Os fundos de investimentos imobiliários são um dos tipos de investimentos mais comuns no país. Por parte dos analistas, são investimentos menos arriscados. Posto que costumam obter um rendimento ordinário .

No primeiro semestre deste ano, a maior parte dos fundos de investimentos imobiliários, cerca de 74% dos listados na Bolsa de Valores, registraram bons resultados aos investidores, de acordo com levantamento da plataforma Smartbrain .

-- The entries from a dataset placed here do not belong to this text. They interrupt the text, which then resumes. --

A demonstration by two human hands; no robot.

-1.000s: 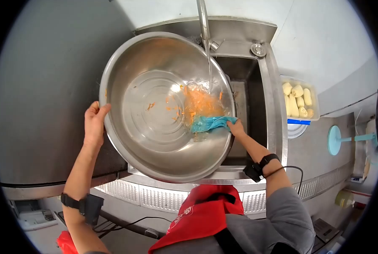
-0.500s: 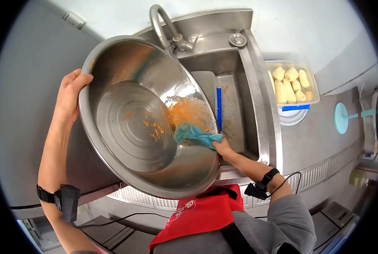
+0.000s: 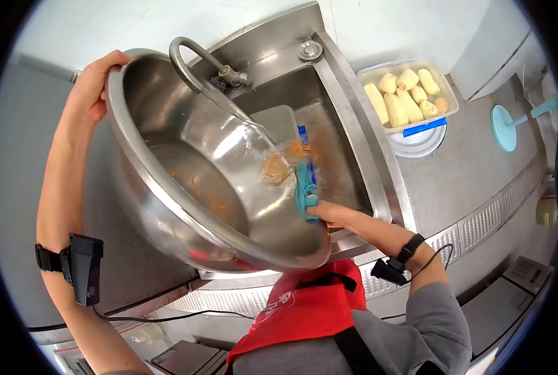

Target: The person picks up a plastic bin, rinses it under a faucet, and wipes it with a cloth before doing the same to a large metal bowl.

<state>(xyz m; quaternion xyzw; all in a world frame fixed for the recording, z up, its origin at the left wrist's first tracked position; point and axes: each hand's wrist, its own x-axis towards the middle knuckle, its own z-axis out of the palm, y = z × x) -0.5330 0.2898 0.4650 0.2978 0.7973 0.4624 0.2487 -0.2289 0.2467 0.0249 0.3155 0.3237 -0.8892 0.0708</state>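
Steeply tilted, the bowl (image 3: 160,119) is held over the left edge of the sink (image 3: 347,134). Its upper rim is gripped by the left hand (image 3: 94,84), fingers curled over it. A blue cloth (image 3: 305,187) is clutched in the right hand (image 3: 329,214) and pressed against the bowl's inner wall by the lower rim. Water from the tap (image 3: 197,59) is run onto the wall beside the cloth. Orange shreds (image 3: 213,199) are scattered on the bowl's bottom. A tub (image 3: 407,94) of pale pieces is set on the worktop, just right of the sink.
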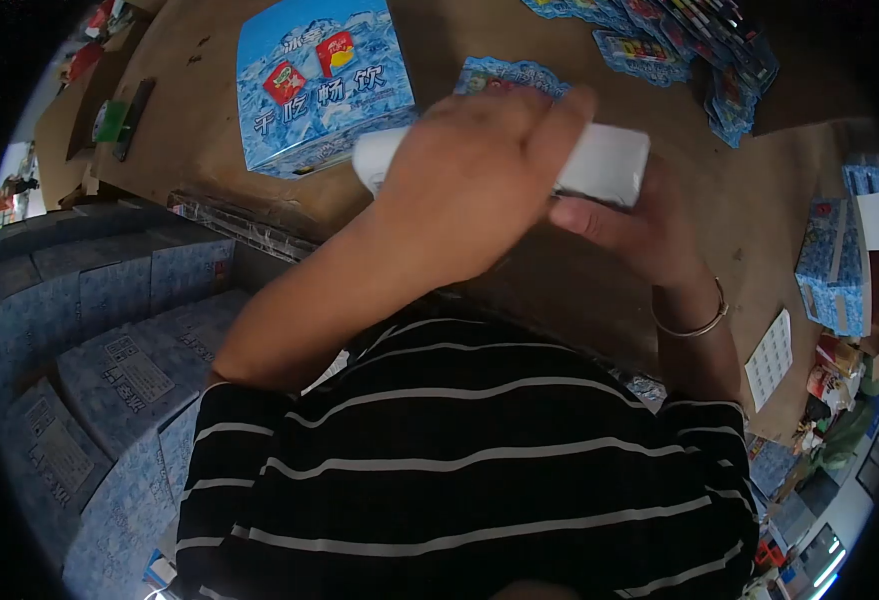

Pensando nisso, trouxemos a definição de cada um, como funcionam e como eles se diferem:

Sobre Fundos Imobiliários

Desse modo, os FIIs são especializados em ativos imobiliários como, por exemplo, compras ou construção de prédios comerciais, shoppings, entre outros. Diferentemente das ações de empresas listadas na B3, o acionista apenas adquire cotas de investimento do fundo.

Entretanto, com a alta valorização do mercado de FIIs, é fundamental que o investidor compreenda a diferença entre os fundos de tijolo (ou de renda) e os de papel (ou de recebíveis).

Fundos de tijolo

Em suma, os fundos de tijolo são compostos por imóveis urbanos ou rurais, com propósitos comerciais ou residenciais. Os lucros desses fundos são gerados a partir da renda da locação, arrendamento ou venda do local.

Assim, os tijolos são caracterizados por imóveis físicos. Ou seja, galpões logísticos, supermercados, prédios de escritórios, hotéis, agências bancárias, hospitais, lojas, lajes corporativas e shopping centers. Portanto, os FIIs de tijolo são vistos como ótimas opções aos investidores que visam a rentabilidade passiva na aposentadoria.